◆ **WHAT IS EXPECTED**:
Lines from the top of the listing down to the one with "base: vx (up", inclusive, are to be copied exactly.

◆ **RAW DATA**:
════
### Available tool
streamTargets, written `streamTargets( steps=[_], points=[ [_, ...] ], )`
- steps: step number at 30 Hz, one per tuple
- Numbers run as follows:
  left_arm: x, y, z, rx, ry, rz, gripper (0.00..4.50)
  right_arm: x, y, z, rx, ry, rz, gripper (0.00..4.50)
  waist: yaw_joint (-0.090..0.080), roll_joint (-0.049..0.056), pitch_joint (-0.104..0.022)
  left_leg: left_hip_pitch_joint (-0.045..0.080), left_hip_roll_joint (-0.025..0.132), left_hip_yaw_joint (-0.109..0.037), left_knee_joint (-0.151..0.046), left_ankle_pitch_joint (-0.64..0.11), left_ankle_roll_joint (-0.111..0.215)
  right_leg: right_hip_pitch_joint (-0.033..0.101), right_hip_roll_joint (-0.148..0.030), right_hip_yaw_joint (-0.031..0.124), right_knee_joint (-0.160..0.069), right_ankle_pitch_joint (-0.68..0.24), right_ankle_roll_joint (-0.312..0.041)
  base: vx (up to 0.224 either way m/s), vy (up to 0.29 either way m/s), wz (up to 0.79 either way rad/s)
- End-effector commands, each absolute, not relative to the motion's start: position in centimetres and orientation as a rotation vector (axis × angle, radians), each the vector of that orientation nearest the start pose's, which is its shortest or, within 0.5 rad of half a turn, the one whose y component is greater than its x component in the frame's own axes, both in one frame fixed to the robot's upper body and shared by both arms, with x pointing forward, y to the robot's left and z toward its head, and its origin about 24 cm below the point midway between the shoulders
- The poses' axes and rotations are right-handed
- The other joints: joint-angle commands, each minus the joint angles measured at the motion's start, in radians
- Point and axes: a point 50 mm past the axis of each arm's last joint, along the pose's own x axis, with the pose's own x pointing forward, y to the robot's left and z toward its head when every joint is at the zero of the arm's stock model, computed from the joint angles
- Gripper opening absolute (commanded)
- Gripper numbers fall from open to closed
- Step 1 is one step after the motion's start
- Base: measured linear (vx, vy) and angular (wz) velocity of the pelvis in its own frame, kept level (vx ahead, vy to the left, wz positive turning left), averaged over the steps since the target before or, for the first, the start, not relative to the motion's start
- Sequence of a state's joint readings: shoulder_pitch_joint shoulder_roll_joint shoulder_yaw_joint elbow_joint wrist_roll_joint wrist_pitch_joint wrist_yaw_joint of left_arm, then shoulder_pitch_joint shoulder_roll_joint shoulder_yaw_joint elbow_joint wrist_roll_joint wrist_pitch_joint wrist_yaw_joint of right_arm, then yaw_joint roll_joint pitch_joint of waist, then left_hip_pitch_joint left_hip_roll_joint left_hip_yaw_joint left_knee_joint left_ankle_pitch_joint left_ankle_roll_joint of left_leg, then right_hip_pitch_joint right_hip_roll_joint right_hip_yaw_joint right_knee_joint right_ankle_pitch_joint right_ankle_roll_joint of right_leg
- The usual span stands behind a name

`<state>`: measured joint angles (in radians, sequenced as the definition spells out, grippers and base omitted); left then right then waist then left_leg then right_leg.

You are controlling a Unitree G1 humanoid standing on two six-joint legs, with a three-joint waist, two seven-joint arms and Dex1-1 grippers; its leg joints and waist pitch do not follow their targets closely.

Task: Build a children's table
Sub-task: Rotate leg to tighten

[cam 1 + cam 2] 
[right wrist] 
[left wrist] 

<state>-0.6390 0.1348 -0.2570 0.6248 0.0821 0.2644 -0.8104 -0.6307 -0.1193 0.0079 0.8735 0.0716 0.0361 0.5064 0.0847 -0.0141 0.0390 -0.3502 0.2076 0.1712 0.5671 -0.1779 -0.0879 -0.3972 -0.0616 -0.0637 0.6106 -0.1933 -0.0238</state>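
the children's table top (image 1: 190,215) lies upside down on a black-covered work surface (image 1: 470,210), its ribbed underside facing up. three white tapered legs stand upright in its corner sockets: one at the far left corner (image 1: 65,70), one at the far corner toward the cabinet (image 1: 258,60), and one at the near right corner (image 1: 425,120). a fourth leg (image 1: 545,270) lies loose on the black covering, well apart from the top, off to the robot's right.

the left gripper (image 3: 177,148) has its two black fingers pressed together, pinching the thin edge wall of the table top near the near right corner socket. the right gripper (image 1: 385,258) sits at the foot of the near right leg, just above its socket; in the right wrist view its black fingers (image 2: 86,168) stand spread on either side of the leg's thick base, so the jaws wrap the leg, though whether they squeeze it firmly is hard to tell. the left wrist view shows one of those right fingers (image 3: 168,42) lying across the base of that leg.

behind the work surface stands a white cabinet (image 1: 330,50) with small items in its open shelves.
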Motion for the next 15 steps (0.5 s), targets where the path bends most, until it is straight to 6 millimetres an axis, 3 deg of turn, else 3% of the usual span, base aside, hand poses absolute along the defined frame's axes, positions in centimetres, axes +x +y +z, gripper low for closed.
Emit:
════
◆ **ANSWER**:
### Available tool
streamTargets, written `streamTargets( steps=[_], points=[ [_, ...] ], )`
- steps: step number at 30 Hz, one per tuple
- Numbers run as follows:
  left_arm: x, y, z, rx, ry, rz, gripper (0.00..4.50)
  right_arm: x, y, z, rx, ry, rz, gripper (0.00..4.50)
  waist: yaw_joint (-0.090..0.080), roll_joint (-0.049..0.056), pitch_joint (-0.104..0.022)
  left_leg: left_hip_pitch_joint (-0.045..0.080), left_hip_roll_joint (-0.025..0.132), left_hip_yaw_joint (-0.109..0.037), left_knee_joint (-0.151..0.046), left_ankle_pitch_joint (-0.64..0.11), left_ankle_roll_joint (-0.111..0.215)
  right_leg: right_hip_pitch_joint (-0.033..0.101), right_hip_roll_joint (-0.148..0.030), right_hip_yaw_joint (-0.031..0.124), right_knee_joint (-0.160..0.069), right_ankle_pitch_joint (-0.68..0.24), right_ankle_roll_joint (-0.312..0.041)
  base: vx (up to 0.224 either way m/s), vy (up to 0.29 either way m/s), wz (up to 0.79 either way rad/s)

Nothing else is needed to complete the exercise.